» **What you are asked to do**
Find and copy every line in the records that includes the string "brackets".

» **Supplied data**
-- Opening Marker --
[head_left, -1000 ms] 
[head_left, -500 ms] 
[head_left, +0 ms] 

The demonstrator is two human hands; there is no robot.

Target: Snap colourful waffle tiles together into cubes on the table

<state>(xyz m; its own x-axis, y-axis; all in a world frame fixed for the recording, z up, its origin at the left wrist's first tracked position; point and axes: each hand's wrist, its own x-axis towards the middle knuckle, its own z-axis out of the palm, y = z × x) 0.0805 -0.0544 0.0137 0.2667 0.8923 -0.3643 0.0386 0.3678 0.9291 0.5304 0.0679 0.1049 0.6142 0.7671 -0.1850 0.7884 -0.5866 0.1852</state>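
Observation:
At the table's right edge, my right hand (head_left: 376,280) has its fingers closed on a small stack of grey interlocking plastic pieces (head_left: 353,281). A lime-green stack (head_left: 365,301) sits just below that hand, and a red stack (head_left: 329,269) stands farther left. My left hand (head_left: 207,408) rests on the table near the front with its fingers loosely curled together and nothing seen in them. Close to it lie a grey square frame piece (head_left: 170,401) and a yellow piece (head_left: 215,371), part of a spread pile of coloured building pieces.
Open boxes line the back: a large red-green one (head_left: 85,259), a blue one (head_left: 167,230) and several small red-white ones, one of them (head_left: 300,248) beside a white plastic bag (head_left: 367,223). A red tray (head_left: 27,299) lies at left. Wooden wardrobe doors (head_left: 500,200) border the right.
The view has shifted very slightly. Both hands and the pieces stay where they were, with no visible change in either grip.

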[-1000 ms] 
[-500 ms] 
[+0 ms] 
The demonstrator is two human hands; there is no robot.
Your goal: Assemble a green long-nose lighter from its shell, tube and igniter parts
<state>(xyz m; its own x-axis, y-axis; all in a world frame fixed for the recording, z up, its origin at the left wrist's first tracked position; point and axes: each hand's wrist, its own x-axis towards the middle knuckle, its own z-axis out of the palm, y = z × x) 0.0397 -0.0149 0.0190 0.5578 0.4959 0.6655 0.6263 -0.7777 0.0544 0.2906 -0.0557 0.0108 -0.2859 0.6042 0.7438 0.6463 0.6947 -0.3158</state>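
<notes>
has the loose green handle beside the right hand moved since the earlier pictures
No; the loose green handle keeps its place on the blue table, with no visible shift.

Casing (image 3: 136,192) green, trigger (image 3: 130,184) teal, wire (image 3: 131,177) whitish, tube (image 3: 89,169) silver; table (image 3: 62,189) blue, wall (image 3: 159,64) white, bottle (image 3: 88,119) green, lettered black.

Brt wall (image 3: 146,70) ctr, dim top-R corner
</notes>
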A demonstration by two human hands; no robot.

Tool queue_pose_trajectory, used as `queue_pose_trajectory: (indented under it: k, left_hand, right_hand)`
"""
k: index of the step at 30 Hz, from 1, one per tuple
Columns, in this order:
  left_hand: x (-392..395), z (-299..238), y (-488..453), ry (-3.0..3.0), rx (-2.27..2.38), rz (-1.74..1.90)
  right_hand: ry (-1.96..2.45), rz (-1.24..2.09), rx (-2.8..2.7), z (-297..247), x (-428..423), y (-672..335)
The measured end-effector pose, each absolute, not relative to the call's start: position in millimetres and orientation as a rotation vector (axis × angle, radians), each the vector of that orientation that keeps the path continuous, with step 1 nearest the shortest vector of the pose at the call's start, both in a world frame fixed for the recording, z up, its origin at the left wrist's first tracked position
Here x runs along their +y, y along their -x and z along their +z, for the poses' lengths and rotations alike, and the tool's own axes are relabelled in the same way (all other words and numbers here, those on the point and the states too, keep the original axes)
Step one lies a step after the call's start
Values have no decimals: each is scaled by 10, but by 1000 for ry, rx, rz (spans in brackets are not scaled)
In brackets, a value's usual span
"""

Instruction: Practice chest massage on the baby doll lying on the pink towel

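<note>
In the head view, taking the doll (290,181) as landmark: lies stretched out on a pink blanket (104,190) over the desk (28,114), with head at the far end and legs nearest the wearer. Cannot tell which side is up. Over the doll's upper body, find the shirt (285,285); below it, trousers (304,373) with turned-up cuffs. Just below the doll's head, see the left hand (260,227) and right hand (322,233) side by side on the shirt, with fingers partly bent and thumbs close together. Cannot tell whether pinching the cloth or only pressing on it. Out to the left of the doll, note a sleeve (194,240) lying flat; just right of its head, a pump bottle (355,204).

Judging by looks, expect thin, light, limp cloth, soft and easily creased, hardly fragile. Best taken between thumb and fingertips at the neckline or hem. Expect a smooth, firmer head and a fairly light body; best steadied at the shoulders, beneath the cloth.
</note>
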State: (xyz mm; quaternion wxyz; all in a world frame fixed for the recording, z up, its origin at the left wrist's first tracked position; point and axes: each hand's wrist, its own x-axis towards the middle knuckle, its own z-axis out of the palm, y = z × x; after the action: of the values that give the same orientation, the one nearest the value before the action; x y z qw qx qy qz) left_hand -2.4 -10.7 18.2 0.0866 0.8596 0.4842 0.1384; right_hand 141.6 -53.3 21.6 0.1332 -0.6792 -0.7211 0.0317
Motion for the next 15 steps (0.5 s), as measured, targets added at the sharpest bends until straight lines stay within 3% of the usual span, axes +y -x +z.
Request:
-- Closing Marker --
» **Solution to this exercise**
Values have no decimals: each is scaled by 10, but by 1000 for ry, rx, rz (spans in brackets are not scaled)
In brackets, a value's usual span

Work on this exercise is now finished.